- [WHAT THE TASK REQUIRES]: Please write out the complete listing that follows, exactly as it reads.

- [COLLECTED MATERIAL]:
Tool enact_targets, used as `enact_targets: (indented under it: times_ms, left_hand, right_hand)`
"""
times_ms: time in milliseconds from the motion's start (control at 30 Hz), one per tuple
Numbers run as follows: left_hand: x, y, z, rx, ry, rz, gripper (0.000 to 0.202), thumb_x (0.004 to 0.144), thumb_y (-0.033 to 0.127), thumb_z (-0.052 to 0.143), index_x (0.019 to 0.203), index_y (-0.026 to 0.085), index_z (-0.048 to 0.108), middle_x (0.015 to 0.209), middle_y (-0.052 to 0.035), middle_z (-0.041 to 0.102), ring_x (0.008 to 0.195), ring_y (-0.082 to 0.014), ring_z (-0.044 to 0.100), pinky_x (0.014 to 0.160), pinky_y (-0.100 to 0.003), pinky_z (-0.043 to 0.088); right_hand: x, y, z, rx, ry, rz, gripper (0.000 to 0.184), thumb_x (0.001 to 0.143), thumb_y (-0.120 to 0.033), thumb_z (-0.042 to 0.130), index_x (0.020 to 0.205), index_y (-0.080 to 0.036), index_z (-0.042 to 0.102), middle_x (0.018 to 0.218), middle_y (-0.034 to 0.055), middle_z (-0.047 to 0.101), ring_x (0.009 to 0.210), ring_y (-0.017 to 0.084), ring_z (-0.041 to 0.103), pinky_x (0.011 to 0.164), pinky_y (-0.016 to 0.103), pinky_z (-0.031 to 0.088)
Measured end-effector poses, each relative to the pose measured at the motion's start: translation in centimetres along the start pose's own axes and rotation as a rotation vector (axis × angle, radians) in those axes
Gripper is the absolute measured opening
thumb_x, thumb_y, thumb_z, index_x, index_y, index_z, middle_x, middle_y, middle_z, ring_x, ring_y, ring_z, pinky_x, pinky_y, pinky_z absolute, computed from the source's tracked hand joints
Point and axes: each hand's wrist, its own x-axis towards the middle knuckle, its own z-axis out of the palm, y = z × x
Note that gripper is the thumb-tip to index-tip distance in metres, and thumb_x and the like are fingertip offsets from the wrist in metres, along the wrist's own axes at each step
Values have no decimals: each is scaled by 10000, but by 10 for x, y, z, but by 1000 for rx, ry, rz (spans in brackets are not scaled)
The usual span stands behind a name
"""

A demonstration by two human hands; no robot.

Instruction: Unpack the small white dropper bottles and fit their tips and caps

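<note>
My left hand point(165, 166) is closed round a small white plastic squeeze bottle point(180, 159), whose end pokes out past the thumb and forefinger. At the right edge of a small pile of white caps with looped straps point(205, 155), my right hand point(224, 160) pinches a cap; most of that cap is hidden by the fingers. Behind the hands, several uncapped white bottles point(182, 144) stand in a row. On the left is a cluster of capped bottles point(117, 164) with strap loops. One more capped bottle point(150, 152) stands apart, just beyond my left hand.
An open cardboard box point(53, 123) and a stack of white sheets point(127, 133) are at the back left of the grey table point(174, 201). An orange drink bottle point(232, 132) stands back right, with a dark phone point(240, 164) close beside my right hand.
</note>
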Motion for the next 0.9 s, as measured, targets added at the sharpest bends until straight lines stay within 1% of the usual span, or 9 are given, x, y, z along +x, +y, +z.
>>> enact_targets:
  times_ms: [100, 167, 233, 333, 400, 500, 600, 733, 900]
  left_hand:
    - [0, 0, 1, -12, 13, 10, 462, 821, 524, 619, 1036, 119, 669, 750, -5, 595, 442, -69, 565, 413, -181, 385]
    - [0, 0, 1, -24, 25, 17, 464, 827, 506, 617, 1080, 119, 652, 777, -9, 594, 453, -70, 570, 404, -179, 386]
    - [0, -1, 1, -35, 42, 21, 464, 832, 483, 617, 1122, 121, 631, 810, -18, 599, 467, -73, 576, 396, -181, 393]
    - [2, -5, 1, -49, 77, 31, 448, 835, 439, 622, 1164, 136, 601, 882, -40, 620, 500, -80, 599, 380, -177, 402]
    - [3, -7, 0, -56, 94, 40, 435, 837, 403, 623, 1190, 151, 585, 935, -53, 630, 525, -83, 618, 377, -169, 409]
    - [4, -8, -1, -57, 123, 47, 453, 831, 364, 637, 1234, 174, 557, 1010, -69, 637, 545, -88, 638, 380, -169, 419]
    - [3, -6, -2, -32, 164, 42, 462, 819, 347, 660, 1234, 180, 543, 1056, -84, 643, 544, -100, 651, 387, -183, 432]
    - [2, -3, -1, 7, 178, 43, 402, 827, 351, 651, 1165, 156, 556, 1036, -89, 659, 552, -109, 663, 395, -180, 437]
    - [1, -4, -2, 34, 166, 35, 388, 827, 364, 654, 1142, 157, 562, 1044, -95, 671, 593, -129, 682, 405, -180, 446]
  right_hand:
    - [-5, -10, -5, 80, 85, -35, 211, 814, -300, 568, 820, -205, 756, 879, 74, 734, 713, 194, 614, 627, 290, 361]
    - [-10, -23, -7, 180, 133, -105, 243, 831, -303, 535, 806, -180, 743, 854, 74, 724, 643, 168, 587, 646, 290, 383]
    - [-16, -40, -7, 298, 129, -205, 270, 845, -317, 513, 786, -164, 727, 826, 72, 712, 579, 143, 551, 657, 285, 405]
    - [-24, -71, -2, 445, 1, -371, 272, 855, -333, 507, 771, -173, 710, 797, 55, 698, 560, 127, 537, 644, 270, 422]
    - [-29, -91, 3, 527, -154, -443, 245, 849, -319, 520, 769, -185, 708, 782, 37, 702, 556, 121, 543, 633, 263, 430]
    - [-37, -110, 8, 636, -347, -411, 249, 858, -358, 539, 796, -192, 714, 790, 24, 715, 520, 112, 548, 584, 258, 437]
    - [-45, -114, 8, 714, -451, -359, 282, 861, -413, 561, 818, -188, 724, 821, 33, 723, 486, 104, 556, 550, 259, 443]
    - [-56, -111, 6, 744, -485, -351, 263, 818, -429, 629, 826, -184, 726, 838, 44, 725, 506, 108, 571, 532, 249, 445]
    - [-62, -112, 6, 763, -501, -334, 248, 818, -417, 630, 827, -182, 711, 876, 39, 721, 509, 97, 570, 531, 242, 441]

- [ANSWER SPACE]:
Tool enact_targets, used as `enact_targets: (indented under it: times_ms, left_hand, right_hand)`
"""
times_ms: time in milliseconds from the motion's start (control at 30 Hz), one per tuple
Numbers run as follows: left_hand: x, y, z, rx, ry, rz, gripper (0.000 to 0.202), thumb_x (0.004 to 0.144), thumb_y (-0.033 to 0.127), thumb_z (-0.052 to 0.143), index_x (0.019 to 0.203), index_y (-0.026 to 0.085), index_z (-0.048 to 0.108), middle_x (0.015 to 0.209), middle_y (-0.052 to 0.035), middle_z (-0.041 to 0.102), ring_x (0.008 to 0.195), ring_y (-0.082 to 0.014), ring_z (-0.044 to 0.100), pinky_x (0.014 to 0.160), pinky_y (-0.100 to 0.003), pinky_z (-0.043 to 0.088); right_hand: x, y, z, rx, ry, rz, gripper (0.000 to 0.184), thumb_x (0.001 to 0.143), thumb_y (-0.120 to 0.033), thumb_z (-0.042 to 0.130), index_x (0.020 to 0.205), index_y (-0.080 to 0.036), index_z (-0.042 to 0.102), middle_x (0.018 to 0.218), middle_y (-0.034 to 0.055), middle_z (-0.047 to 0.101), ring_x (0.009 to 0.210), ring_y (-0.017 to 0.084), ring_z (-0.041 to 0.103), pinky_x (0.011 to 0.164), pinky_y (-0.016 to 0.103), pinky_z (-0.031 to 0.088)
Measured end-effector poses, each relative to the pose measured at the motion's start: translation in centimetres along the start pose's own axes and rotation as a rotation vector (axis × angle, radians) in those axes
Gripper is the absolute measured opening
thumb_x, thumb_y, thumb_z, index_x, index_y, index_z, middle_x, middle_y, middle_z, ring_x, ring_y, ring_z, pinky_x, pinky_y, pinky_z absolute, computed from the source's tracked hand joints
Point and axes: each hand's wrist, its own x-axis towards the middle knuckle, its own z-axis out of the palm, y = z × x
Note that gripper is the thumb-tip to index-tip distance in metres, and thumb_x and the like are fingertip offsets from the wrist in metres, along the wrist's own axes at each step
Values have no decimals: each is scaled by 10000, but by 10 for x, y, z, but by 1000 for rx, ry, rz (spans in brackets are not scaled)
The usual span stands behind a name
"""

A demonstration by two human hands; no robot.

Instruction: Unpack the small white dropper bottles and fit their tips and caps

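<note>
My left hand point(165, 166) is closed round a small white plastic squeeze bottle point(180, 159), whose end pokes out past the thumb and forefinger. At the right edge of a small pile of white caps with looped straps point(205, 155), my right hand point(224, 160) pinches a cap; most of that cap is hidden by the fingers. Behind the hands, several uncapped white bottles point(182, 144) stand in a row. On the left is a cluster of capped bottles point(117, 164) with strap loops. One more capped bottle point(150, 152) stands apart, just beyond my left hand.
An open cardboard box point(53, 123) and a stack of white sheets point(127, 133) are at the back left of the grey table point(174, 201). An orange drink bottle point(232, 132) stands back right, with a dark phone point(240, 164) close beside my right hand.
</note>
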Motion for the next 0.9 s, as measured, targets added at the sharpest bends until straight lines stay within 1% of the usual span, or 9 are given, x, y, z along +x, +y, +z.
>>> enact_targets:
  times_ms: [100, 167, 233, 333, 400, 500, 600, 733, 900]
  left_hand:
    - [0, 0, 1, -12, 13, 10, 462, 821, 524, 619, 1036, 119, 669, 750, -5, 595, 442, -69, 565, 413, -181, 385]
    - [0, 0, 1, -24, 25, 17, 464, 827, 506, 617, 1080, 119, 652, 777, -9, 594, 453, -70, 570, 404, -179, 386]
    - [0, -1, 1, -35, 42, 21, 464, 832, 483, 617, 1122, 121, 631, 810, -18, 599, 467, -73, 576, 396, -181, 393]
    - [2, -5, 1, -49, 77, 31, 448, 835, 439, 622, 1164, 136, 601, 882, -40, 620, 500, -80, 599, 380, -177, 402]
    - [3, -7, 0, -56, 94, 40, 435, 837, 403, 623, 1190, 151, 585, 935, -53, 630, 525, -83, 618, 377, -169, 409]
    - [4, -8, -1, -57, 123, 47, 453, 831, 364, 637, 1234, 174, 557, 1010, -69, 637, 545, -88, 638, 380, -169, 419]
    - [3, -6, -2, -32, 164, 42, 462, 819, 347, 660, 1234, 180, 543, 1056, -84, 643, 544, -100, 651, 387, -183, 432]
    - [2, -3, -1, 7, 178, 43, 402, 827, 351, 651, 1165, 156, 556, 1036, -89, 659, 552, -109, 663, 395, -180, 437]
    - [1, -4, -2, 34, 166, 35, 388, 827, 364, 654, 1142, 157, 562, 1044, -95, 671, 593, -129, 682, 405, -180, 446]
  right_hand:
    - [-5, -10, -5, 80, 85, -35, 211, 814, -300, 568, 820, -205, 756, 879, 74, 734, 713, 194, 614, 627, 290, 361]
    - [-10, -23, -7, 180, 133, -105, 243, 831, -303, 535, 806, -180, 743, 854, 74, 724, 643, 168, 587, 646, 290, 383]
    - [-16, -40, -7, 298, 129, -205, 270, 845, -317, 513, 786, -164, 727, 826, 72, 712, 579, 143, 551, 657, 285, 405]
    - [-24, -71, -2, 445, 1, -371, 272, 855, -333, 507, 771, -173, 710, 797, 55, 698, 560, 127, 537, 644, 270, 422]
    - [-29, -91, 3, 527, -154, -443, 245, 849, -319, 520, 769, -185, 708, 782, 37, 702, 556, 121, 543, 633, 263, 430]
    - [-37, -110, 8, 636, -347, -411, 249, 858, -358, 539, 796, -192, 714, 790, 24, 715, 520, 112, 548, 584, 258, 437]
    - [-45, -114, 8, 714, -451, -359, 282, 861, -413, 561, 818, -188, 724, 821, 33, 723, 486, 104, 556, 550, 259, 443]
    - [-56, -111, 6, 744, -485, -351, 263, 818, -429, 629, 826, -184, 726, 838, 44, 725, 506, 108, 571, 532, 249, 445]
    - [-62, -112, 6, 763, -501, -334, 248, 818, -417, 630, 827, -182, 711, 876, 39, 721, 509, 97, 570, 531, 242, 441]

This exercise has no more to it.